Recorded information START

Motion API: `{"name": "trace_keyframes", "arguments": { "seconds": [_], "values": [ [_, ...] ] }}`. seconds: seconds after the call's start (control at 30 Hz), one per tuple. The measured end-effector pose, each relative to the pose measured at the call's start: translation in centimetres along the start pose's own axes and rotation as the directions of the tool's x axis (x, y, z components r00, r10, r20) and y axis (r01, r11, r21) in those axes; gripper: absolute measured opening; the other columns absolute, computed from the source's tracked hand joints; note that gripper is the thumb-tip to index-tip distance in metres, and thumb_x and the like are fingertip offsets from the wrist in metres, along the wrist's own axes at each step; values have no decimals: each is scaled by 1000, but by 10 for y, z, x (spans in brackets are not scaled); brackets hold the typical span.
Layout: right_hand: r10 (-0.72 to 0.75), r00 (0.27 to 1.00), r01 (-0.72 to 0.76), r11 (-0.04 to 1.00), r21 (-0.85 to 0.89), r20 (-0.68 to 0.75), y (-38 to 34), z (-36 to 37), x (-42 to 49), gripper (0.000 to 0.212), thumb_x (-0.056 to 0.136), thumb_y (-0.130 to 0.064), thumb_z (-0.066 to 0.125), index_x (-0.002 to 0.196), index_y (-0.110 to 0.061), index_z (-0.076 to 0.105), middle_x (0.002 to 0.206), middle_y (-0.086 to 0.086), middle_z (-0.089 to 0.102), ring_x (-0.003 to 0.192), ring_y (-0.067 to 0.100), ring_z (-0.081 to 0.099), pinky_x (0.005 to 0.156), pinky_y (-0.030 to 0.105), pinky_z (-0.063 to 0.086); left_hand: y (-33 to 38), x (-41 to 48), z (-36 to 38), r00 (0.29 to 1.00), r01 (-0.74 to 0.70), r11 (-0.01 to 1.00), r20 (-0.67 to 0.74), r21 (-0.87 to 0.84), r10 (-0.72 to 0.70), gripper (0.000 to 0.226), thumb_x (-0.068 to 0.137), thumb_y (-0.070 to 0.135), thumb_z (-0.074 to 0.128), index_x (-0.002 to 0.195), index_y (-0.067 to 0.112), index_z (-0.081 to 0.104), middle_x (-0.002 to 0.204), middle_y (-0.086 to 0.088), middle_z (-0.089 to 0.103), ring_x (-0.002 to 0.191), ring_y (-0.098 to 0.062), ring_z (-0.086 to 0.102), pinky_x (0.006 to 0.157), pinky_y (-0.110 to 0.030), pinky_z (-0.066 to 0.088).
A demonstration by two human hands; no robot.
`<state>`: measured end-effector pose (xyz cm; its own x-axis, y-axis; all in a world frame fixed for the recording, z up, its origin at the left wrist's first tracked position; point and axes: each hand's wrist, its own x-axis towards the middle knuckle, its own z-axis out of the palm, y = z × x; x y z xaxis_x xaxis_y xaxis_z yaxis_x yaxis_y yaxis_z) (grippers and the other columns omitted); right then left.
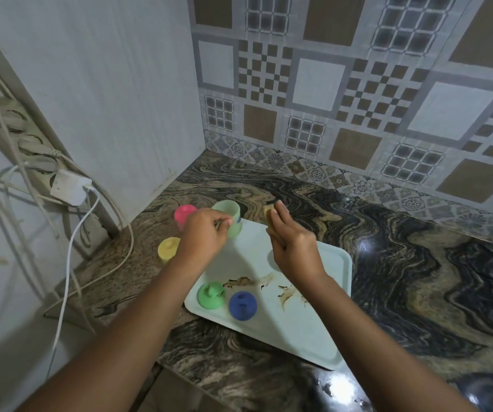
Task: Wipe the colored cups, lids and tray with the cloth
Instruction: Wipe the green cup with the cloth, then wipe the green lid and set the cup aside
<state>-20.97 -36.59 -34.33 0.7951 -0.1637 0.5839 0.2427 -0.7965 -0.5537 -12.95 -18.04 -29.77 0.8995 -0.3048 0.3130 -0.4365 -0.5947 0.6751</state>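
Dark marbled counter (417,263) in a tiled corner: the wiping is only partly done.

The left hand (202,233) holds the pale green cup (227,215) at the far corner of the tray (298,331), and the right hand (292,245) pinches the small tan cloth (269,211) just beside it, above the far edge. The pink cup (183,215) and yellow cup (168,248) stand on the counter, left of the tray. The green lid (211,295) and blue lid (243,305) lie on the tray's near side, and brown smears (248,281) beside them show, I think, that the tray is not wiped yet.
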Motion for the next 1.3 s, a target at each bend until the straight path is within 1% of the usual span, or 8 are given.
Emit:
{"name": "trace_keyframes", "arguments": {
  "seconds": [0.1,0.2,0.33,0.53,0.97,1.13,1.23,1.3],
  "values": [
    [21,990,-6,994,-112,137,26,21,28,42,95,-3,59,137,0,58,148,25,49,124,44,59,90,55,58,0,19,5,997,32,997,65,65,-36,13,91,12,68,95,7,79,94,-6,78,83,-20,70,69,-11,35],
    [49,960,13,976,-219,275,41,42,51,44,95,1,52,140,-1,52,153,26,43,119,50,60,78,58,60,-8,42,10,993,73,983,83,167,-88,19,95,17,62,102,10,78,102,-7,77,92,-23,69,64,-12,29],
    [95,924,24,952,-304,371,47,65,75,53,90,11,49,142,0,48,157,24,37,117,50,61,74,54,59,-29,78,26,982,125,958,103,257,-156,23,96,19,59,109,9,75,106,-13,75,98,-31,68,80,-28,47],
    [169,893,-13,936,-351,418,61,98,93,58,83,14,50,140,2,49,155,25,39,116,50,61,73,52,57,-62,117,53,964,179,898,113,403,-242,28,93,28,61,110,12,75,103,-13,73,93,-32,69,83,-38,55],
    [205,939,-157,970,-186,277,65,112,107,46,85,11,53,130,6,60,144,34,48,117,53,61,86,54,59,-95,132,82,906,156,821,252,549,-341,26,88,25,63,108,11,74,107,-15,72,101,-36,66,86,-41,56],
    [264,917,-225,961,-159,298,60,115,105,41,87,2,51,127,2,62,144,25,54,107,45,68,85,42,59,-95,128,81,910,131,795,247,592,-333,28,87,36,64,97,11,73,98,-15,68,95,-35,63,80,-41,53],
    [322,905,-298,946,-126,279,51,109,102,44,90,1,57,134,3,60,148,25,49,122,38,62,99,31,49,-85,123,77,934,122,804,208,582,-292,37,87,38,64,108,8,68,111,-14,64,111,-36,56,91,-44,48],
    [369,900,-376,926,-14,233,40,100,98,44,92,2,60,135,4,59,148,25,47,132,33,55,106,22,39,-74,121,69,966,85,853,168,515,-197,36,87,36,64,113,12,67,122,-13,62,117,-37,54,98,-46,46]
  ]
}}
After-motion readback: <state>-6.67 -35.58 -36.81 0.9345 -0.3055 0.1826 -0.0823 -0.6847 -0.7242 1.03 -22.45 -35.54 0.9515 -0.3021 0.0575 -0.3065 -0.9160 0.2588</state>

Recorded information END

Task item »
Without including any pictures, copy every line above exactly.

Answer to the exercise »
Motion API: `{"name": "trace_keyframes", "arguments": { "seconds": [_], "values": [ [_, ...] ] }}`. seconds: seconds after the call's start (control at 30 Hz), one per tuple. The measured end-effector pose, each relative to the pose measured at the call's start: translation in centimetres along the start pose's own axes and rotation as the directions of the tool's x axis (x, y, z components r00, r10, r20) and y axis (r01, r11, r21) in those axes; gripper: absolute measured opening; the other columns absolute, computed from the source's tracked hand joints; note that gripper is the thumb-tip to index-tip distance in metres, and thumb_x and the like are fingertip offsets from the wrist in metres, along the wrist's own axes at each step; values have no decimals: each is scaled by 1000, but by 10 for y, z, x (spans in brackets are not scaled); brackets hold the typical span.
Layout: right_hand: r10 (-0.72 to 0.75), r00 (0.27 to 1.00), r01 (-0.72 to 0.76), r11 (-0.04 to 1.00), r21 (-0.85 to 0.89), r20 (-0.68 to 0.75), y (-38 to 34), z (-36 to 37), x (-42 to 49), gripper (0.000 to 0.212), thumb_x (-0.056 to 0.136), thumb_y (-0.130 to 0.064), thumb_z (-0.066 to 0.125), index_x (-0.002 to 0.196), index_y (-0.110 to 0.061), index_z (-0.076 to 0.105), middle_x (0.002 to 0.206), middle_y (-0.086 to 0.086), middle_z (-0.089 to 0.102), ring_x (-0.003 to 0.192), ring_y (-0.067 to 0.100), ring_z (-0.081 to 0.099), pinky_x (0.005 to 0.156), pinky_y (-0.030 to 0.105), pinky_z (-0.063 to 0.086); left_hand: y (-33 to 38), x (-41 to 48), z (-36 to 38), r00 (0.29 to 1.00), r01 (-0.74 to 0.70), r11 (-0.01 to 1.00), r20 (-0.67 to 0.74), r21 (-0.87 to 0.84), r10 (-0.72 to 0.70), gripper (0.000 to 0.226), thumb_x (-0.068 to 0.137), thumb_y (-0.070 to 0.135), thumb_z (-0.074 to 0.128), index_x (-0.002 to 0.195), index_y (-0.067 to 0.112), index_z (-0.081 to 0.104), middle_x (-0.002 to 0.204), middle_y (-0.086 to 0.088), middle_z (-0.089 to 0.103), ring_x (-0.002 to 0.191), ring_y (-0.098 to 0.062), ring_z (-0.086 to 0.102), pinky_x (0.006 to 0.157), pinky_y (-0.110 to 0.030), pinky_z (-0.066 to 0.088).
A demonstration by two human hands; no robot.
`<state>`: measured end-effector pose (xyz cm; its own x-axis, y-axis; all in a world frame fixed for the recording, z up, its origin at the left wrist's first tracked position; point and axes: each hand's wrist, its own x-axis towards the middle knuckle, its own z-axis out of the palm, y = z × x; x y z xaxis_x xaxis_y xaxis_z yaxis_x yaxis_y yaxis_z) (grippers and the other columns omitted); right then left.
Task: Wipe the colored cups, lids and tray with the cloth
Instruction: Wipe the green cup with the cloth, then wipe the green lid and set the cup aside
<state>-20.97 -36.59 -34.33 0.7951 -0.1637 0.5839 0.2427 -0.7965 -0.5537 -12.95 -18.04 -29.77 0.8995 -0.3048 0.3130 -0.4365 -0.5947 0.6751</state>
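Dark marbled counter (417,263) in a tiled corner: the wiping is only partly done.

The left hand (202,233) holds the pale green cup (227,215) at the far corner of the tray (298,331), and the right hand (292,245) pinches the small tan cloth (269,211) just beside it, above the far edge. The pink cup (183,215) and yellow cup (168,248) stand on the counter, left of the tray. The green lid (211,295) and blue lid (243,305) lie on the tray's near side, and brown smears (248,281) beside them show, I think, that the tray is not wiped yet.
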Motion for the next 1.3 s, a target at each bend until the straight path is within 1% of the usual span, or 8 are given.
Emit:
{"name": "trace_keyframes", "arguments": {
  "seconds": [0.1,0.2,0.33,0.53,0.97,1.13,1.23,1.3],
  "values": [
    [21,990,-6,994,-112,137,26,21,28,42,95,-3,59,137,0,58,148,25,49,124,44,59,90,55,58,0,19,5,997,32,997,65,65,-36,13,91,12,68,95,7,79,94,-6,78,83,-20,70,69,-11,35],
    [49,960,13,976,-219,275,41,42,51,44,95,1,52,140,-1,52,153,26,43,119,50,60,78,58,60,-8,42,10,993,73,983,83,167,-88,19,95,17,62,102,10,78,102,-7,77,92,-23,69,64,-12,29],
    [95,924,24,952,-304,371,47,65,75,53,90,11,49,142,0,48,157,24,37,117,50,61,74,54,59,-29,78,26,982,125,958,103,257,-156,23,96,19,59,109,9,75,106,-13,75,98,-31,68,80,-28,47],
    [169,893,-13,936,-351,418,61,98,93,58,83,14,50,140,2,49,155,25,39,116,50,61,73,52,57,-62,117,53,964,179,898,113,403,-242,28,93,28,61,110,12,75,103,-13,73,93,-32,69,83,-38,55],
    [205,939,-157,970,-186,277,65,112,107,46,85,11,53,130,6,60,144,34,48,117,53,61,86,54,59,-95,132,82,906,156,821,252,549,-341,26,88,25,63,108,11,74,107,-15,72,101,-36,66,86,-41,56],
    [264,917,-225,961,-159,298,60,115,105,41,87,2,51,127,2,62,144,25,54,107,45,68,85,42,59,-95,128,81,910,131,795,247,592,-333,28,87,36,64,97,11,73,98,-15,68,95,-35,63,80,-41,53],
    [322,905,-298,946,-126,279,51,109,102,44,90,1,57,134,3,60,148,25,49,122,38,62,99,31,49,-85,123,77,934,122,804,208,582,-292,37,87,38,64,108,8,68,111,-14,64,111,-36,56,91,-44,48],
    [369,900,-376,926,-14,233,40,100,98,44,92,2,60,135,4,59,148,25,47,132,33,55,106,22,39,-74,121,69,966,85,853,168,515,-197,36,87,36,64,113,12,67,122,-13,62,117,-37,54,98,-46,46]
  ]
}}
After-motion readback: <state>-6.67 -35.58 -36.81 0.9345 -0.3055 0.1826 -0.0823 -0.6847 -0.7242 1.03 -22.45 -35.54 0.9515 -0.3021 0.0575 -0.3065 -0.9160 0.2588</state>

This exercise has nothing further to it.